- **Goal of the exercise**
Scan the records below for the line containing "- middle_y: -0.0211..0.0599" and the line containing "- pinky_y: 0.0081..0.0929". Copy both, plus every line between, exactly.

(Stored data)
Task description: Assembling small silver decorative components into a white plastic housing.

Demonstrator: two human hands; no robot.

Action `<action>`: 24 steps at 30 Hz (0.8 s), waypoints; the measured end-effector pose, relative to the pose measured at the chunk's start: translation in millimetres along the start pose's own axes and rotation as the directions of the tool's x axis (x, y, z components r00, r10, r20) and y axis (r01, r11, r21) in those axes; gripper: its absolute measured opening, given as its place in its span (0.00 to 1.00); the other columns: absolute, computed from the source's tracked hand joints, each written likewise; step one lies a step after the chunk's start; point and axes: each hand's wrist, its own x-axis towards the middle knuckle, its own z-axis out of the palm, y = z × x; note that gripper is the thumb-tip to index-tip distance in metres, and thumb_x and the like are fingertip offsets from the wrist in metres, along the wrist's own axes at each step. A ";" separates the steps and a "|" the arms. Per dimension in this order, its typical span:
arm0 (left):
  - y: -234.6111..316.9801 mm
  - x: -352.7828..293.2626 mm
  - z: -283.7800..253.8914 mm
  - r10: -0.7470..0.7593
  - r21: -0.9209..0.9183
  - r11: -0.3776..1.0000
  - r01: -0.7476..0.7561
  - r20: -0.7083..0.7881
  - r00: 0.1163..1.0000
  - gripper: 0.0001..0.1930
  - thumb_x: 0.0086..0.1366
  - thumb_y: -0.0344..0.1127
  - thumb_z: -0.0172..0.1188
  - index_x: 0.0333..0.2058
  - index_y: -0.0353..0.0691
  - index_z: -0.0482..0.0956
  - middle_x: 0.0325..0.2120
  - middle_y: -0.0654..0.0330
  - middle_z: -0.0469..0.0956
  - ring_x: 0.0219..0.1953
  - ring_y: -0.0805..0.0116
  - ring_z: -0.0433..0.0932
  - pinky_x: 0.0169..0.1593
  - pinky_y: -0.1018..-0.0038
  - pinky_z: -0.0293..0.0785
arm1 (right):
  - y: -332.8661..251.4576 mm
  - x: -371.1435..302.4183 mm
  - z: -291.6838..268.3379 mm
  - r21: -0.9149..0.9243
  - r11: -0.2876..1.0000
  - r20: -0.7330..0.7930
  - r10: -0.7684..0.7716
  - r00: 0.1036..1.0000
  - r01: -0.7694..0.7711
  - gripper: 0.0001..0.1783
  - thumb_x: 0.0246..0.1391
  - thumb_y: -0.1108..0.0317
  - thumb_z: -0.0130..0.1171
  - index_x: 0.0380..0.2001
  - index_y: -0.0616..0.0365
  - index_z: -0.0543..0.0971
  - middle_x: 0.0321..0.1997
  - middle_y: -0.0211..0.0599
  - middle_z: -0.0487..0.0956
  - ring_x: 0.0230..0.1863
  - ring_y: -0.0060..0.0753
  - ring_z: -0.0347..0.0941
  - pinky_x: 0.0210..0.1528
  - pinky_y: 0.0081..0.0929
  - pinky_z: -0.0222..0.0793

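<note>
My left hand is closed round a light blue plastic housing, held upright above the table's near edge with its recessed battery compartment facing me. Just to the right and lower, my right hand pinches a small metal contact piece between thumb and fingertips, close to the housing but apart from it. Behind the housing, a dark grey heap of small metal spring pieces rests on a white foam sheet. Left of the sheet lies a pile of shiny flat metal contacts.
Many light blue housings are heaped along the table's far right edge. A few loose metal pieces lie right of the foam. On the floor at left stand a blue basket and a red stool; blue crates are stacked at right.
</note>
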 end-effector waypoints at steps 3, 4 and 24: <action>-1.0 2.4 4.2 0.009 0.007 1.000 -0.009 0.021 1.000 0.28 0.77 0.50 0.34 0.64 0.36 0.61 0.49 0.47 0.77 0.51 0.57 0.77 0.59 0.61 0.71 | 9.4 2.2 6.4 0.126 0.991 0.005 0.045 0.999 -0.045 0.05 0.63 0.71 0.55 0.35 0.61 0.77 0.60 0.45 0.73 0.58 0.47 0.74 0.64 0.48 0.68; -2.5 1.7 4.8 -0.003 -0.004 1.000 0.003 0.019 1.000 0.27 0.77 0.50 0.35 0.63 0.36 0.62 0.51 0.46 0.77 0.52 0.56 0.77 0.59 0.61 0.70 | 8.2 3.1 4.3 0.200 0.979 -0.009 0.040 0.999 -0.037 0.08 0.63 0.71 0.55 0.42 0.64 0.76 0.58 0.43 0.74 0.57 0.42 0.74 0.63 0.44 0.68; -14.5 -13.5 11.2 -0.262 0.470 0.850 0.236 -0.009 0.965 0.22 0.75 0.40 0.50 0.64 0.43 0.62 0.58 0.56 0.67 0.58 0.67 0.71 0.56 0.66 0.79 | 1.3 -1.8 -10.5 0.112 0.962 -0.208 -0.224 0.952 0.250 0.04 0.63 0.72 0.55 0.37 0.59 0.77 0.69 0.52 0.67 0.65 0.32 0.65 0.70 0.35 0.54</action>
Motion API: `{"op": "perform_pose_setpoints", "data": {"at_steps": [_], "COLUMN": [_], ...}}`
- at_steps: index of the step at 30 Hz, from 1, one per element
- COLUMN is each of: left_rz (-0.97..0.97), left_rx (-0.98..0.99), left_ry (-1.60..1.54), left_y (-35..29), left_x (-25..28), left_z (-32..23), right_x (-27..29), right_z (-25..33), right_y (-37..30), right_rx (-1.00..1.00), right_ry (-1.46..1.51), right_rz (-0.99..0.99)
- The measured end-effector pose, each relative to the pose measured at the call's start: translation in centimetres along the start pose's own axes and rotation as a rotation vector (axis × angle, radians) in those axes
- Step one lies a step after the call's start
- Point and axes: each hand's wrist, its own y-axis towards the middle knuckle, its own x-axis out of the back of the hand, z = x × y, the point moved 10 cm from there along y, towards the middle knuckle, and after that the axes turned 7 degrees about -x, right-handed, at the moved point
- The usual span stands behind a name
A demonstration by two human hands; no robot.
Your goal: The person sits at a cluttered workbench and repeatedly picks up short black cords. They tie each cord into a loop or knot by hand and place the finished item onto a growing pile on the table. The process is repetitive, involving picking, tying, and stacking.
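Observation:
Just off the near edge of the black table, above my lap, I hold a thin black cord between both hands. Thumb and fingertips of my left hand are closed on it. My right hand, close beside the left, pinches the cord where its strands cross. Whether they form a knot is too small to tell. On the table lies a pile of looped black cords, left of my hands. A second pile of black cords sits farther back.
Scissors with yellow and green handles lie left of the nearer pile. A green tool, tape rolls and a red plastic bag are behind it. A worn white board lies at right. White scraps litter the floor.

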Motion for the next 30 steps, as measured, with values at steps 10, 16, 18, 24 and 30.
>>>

- **Task response**
  - middle_y: -0.0211..0.0599
  - middle_z: -0.0487..0.0956
  - ring_x: 0.0230..0.1863
  - ring_y: -0.0060..0.0753
  - ring_z: -0.0347..0.0941
  - pinky_x: 0.0210..0.1528
  - pinky_y: 0.0081..0.0929

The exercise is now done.